### REQUIREMENT
Every record shown here must be duplicated without change.

[Items from a data source]
________________________

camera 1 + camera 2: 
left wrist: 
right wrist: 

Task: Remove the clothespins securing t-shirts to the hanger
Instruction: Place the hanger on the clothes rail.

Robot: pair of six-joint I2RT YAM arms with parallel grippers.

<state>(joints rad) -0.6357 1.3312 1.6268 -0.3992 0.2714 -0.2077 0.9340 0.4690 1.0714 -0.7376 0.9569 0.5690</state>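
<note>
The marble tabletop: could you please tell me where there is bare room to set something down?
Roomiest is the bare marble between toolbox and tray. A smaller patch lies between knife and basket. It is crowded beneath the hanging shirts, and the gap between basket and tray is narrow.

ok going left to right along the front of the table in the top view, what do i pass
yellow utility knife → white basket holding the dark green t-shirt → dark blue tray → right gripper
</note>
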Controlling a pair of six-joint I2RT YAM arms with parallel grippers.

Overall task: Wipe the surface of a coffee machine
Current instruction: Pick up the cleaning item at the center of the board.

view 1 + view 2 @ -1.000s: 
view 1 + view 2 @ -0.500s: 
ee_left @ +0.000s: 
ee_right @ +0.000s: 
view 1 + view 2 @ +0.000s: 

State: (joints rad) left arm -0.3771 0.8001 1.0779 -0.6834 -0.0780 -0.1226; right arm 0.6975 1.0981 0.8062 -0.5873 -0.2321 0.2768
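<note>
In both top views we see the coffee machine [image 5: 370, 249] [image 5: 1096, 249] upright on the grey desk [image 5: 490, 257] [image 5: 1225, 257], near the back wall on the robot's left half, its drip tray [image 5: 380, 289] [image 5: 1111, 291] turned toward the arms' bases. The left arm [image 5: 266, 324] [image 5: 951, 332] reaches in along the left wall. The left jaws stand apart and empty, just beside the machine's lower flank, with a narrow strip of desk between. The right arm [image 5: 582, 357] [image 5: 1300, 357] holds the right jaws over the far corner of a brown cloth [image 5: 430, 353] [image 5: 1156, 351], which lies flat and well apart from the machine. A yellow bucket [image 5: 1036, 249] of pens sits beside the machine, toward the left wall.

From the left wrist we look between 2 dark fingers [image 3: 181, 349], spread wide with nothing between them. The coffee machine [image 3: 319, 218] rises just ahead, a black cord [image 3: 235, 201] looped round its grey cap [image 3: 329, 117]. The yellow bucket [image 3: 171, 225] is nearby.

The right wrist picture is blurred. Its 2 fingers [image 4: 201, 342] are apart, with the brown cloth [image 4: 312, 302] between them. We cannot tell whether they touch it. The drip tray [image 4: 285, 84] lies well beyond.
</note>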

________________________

### WORKED SOLUTION
camera 1 + camera 2: 
left wrist: 
right wrist: 

Task: Remove the clothespins securing t-shirts to the hanger
Instruction: Place the hanger on the clothes rail.

Robot: pair of six-joint I2RT YAM arms with parallel grippers.

<state>(joints rad) -0.6357 1.3312 1.6268 -0.3992 0.2714 -0.2077 0.9340 0.4690 1.0714 -0.7376 0.9569 0.5690</state>
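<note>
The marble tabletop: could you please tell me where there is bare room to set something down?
Roomiest is the bare marble between toolbox and tray. A smaller patch lies between knife and basket. It is crowded beneath the hanging shirts, and the gap between basket and tray is narrow.

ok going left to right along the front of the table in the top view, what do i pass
yellow utility knife → white basket holding the dark green t-shirt → dark blue tray → right gripper
</note>
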Controlling a pair of six-joint I2RT YAM arms with parallel grippers.

Overall task: Wipe the surface of a coffee machine
Current instruction: Pick up the cleaning item at the center of the board.

view 1 + view 2 @ -1.000s: 
view 1 + view 2 @ -0.500s: 
ee_left @ +0.000s: 
ee_right @ +0.000s: 
view 1 + view 2 @ +0.000s: 

State: (joints rad) left arm -0.3771 0.8001 1.0779 -0.6834 -0.0780 -0.1226; right arm 0.6975 1.0981 0.8062 -0.5873 -0.2321 0.2768
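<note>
In both top views we see the coffee machine [image 5: 370, 249] [image 5: 1096, 249] upright on the grey desk [image 5: 490, 257] [image 5: 1225, 257], near the back wall on the robot's left half, its drip tray [image 5: 380, 289] [image 5: 1111, 291] turned toward the arms' bases. The left arm [image 5: 266, 324] [image 5: 951, 332] reaches in along the left wall. The left jaws stand apart and empty, just beside the machine's lower flank, with a narrow strip of desk between. The right arm [image 5: 582, 357] [image 5: 1300, 357] holds the right jaws over the far corner of a brown cloth [image 5: 430, 353] [image 5: 1156, 351], which lies flat and well apart from the machine. A yellow bucket [image 5: 1036, 249] of pens sits beside the machine, toward the left wall.

From the left wrist we look between 2 dark fingers [image 3: 181, 349], spread wide with nothing between them. The coffee machine [image 3: 319, 218] rises just ahead, a black cord [image 3: 235, 201] looped round its grey cap [image 3: 329, 117]. The yellow bucket [image 3: 171, 225] is nearby.

The right wrist picture is blurred. Its 2 fingers [image 4: 201, 342] are apart, with the brown cloth [image 4: 312, 302] between them. We cannot tell whether they touch it. The drip tray [image 4: 285, 84] lies well beyond.
</note>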

Nothing else belongs to the answer.